Furthermore, potential problems exist in this area: Black Knight also found that nearly half of all existing HELOCs were originated between 2005 and 2007, and approximately three million HELOCs will end their draw periods and shift to full amortization of outstanding balances over the next two-and-a-half years, with borrowers facing an average of an additional $250 per month in payment shocks. Even more bothersome: 29 percent of these HELOC borrowers currently have less than 10 percent equity in their homes, which will make it difficult to refinance out of payment shocks.
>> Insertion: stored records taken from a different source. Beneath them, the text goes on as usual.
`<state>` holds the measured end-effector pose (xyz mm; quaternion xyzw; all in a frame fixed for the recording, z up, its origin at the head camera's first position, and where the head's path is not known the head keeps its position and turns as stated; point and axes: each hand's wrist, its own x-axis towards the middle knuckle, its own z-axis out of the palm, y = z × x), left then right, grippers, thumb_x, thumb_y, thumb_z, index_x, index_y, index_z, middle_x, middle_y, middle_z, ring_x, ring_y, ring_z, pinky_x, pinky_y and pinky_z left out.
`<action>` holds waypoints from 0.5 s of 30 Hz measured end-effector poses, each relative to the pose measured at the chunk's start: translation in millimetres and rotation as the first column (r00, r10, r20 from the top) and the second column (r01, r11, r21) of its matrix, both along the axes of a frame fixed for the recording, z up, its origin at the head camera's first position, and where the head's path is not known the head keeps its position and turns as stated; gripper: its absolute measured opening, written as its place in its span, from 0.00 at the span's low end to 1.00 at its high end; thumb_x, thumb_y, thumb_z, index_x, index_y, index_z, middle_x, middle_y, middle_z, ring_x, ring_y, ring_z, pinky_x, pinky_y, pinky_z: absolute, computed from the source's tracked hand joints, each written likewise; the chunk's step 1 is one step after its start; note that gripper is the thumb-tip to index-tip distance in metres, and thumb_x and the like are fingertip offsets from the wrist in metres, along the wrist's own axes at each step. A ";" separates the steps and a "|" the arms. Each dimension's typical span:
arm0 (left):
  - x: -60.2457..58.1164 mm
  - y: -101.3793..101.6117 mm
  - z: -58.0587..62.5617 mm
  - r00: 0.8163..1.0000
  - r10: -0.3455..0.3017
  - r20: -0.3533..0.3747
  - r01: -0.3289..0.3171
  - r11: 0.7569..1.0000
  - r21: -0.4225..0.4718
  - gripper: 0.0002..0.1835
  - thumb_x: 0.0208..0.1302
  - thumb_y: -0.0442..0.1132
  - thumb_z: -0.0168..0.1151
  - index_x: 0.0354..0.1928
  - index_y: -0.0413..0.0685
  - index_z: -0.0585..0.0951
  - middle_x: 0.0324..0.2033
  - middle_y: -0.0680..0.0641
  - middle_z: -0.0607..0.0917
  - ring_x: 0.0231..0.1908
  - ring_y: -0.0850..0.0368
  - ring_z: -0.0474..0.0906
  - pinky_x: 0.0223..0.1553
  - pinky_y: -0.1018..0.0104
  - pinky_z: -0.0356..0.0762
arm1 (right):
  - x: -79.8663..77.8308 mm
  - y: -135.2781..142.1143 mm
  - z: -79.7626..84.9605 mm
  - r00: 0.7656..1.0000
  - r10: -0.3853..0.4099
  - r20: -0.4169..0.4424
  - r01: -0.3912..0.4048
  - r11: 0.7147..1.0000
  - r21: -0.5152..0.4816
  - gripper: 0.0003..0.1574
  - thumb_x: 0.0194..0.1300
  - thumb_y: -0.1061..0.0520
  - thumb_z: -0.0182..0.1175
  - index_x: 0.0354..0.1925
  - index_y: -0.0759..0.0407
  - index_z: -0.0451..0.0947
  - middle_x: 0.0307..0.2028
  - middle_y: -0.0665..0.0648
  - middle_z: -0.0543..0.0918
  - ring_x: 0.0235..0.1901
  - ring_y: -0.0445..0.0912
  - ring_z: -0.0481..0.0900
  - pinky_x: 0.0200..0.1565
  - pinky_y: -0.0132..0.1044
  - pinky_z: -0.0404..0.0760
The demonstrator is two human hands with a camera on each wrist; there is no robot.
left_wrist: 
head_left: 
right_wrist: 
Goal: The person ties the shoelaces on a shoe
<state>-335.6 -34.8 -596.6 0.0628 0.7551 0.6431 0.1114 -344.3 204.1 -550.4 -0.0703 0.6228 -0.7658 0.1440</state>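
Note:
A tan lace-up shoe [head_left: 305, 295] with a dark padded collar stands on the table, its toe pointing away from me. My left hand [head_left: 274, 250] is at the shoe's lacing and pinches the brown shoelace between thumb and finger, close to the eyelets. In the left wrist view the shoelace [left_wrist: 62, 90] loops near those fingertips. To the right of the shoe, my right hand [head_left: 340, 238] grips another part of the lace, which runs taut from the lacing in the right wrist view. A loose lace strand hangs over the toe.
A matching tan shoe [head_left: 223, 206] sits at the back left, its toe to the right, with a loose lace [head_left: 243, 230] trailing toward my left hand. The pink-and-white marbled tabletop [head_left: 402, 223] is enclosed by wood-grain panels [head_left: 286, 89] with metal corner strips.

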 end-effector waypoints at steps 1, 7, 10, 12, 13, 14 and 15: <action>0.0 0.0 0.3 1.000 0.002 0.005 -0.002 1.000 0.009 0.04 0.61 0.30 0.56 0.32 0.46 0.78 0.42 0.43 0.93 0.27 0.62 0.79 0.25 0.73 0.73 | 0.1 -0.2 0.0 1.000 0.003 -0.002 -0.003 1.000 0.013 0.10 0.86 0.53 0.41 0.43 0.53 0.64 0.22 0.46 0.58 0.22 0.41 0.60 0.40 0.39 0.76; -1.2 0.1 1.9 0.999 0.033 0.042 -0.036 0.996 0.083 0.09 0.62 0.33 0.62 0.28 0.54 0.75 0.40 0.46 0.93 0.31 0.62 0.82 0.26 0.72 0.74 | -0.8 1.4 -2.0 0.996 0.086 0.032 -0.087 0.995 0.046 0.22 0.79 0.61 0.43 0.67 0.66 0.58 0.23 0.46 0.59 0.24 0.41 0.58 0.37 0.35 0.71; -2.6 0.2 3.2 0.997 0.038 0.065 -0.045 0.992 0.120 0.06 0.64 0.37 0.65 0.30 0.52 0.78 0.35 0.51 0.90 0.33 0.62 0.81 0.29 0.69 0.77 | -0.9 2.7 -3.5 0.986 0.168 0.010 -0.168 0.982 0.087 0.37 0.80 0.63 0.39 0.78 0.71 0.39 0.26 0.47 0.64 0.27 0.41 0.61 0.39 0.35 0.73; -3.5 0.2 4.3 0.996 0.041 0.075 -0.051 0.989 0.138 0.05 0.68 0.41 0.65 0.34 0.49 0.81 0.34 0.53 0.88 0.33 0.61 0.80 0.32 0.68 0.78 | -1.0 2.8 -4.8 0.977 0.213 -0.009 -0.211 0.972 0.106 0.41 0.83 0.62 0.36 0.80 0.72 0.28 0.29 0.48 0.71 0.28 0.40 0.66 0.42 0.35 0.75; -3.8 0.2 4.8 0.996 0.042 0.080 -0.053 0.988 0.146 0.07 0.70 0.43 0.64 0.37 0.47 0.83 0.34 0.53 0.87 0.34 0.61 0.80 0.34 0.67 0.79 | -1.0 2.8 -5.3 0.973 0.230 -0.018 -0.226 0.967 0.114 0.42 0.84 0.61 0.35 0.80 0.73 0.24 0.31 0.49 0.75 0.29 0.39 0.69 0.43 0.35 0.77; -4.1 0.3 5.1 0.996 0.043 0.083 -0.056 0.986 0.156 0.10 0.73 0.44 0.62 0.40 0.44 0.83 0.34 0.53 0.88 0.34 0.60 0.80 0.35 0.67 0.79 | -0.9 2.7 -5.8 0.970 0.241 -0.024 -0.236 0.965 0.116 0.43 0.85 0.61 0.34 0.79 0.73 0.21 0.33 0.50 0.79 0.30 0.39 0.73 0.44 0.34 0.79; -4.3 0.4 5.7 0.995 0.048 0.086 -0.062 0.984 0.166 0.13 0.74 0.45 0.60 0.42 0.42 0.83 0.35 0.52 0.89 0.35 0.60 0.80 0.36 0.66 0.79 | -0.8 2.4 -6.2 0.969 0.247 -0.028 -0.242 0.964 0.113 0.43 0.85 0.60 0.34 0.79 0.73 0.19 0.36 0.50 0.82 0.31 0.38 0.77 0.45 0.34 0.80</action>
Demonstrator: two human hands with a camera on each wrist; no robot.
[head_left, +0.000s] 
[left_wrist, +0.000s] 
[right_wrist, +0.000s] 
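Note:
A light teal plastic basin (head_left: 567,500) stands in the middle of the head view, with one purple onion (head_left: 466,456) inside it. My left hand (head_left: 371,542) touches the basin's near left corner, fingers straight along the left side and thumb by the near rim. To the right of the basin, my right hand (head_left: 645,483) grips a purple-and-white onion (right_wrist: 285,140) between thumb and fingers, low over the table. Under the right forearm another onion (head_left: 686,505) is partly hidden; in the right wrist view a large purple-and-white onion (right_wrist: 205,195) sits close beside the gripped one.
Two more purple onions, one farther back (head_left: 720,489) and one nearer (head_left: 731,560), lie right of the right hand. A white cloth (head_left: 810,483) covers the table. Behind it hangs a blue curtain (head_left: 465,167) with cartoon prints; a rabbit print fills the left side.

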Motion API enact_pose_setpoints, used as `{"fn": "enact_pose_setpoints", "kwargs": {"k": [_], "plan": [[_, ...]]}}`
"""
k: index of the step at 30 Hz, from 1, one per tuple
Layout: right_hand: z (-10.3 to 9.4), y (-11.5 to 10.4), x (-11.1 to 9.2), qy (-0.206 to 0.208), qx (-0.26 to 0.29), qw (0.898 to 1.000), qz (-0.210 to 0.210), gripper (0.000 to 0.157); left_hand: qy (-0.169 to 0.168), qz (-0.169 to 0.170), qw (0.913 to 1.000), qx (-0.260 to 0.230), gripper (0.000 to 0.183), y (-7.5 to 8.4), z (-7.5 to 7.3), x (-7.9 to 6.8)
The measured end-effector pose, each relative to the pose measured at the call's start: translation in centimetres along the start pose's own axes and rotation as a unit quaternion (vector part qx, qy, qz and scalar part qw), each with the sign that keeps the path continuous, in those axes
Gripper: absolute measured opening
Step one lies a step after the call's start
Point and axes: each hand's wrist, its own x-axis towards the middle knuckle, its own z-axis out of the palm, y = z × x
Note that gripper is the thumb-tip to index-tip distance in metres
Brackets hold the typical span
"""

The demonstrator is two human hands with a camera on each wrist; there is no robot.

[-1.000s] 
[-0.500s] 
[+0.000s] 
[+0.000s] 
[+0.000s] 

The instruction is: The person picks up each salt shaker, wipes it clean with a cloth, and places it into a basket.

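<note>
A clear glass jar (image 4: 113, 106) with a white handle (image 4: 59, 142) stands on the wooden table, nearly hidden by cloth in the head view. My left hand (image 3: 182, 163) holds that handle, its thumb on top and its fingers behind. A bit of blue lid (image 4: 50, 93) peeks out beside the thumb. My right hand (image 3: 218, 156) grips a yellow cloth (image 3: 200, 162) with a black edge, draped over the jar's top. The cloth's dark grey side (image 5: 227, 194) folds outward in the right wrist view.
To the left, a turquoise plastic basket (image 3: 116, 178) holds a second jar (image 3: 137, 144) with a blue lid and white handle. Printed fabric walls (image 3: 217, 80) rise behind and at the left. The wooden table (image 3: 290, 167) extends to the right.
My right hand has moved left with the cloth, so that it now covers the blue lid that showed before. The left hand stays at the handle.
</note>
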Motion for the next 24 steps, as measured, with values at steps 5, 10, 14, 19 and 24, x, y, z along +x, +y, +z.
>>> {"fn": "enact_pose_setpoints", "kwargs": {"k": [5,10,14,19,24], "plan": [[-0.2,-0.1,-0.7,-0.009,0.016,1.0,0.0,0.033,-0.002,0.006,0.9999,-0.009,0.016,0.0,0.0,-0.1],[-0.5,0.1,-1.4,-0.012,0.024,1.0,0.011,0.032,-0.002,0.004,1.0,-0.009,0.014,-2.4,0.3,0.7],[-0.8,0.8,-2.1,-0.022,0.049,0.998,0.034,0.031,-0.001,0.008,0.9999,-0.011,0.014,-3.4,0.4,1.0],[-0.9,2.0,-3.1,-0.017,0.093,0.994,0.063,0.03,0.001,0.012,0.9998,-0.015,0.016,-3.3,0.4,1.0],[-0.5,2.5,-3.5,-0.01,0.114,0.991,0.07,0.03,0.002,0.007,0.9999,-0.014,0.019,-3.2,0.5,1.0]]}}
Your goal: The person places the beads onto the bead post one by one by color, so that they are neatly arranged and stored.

Nonetheless, most homeowners would probably prefer payment shocks to foreclosure, and new data from CoreLogic has determined that the foreclosure inventory declined by 27.9 percent in July while completed foreclosures declined that month by 24.4 percent in a year-over-year measurement. The number of foreclosures nationwide decreased from 50,000 in July 2014 to 38,000 in July 2015, resulting in a national foreclosure inventory encompassing approximately 469,000, or 1.2 percent, of all homes with a mortgage–the lowest foreclosure rate since December 2007.
As with the home equity data, there was an uneven distribution of the number of states with completed foreclosures. The five states with the highest number of completed foreclosures for the 12 months ending in July–Florida (98,000), Michigan (47,000), Texas (33,000), California (27,000) and Georgia (27,000)–accounted for almost half of all completed foreclosures nationally.
“As we enter the final months of 2015, the housing market continues to gather steam buoyed by improving economic conditions and the release of pent up demand for homeownership,” said Anand Nallathambi, president and CEO of CoreLogic. “The recovery in the housing market is also reflected in declining delinquency and foreclosure rates which, to some degree, reflects the progressive clearing of crisis-era loans and the benefits of tighter underwriting standards over the past six years.”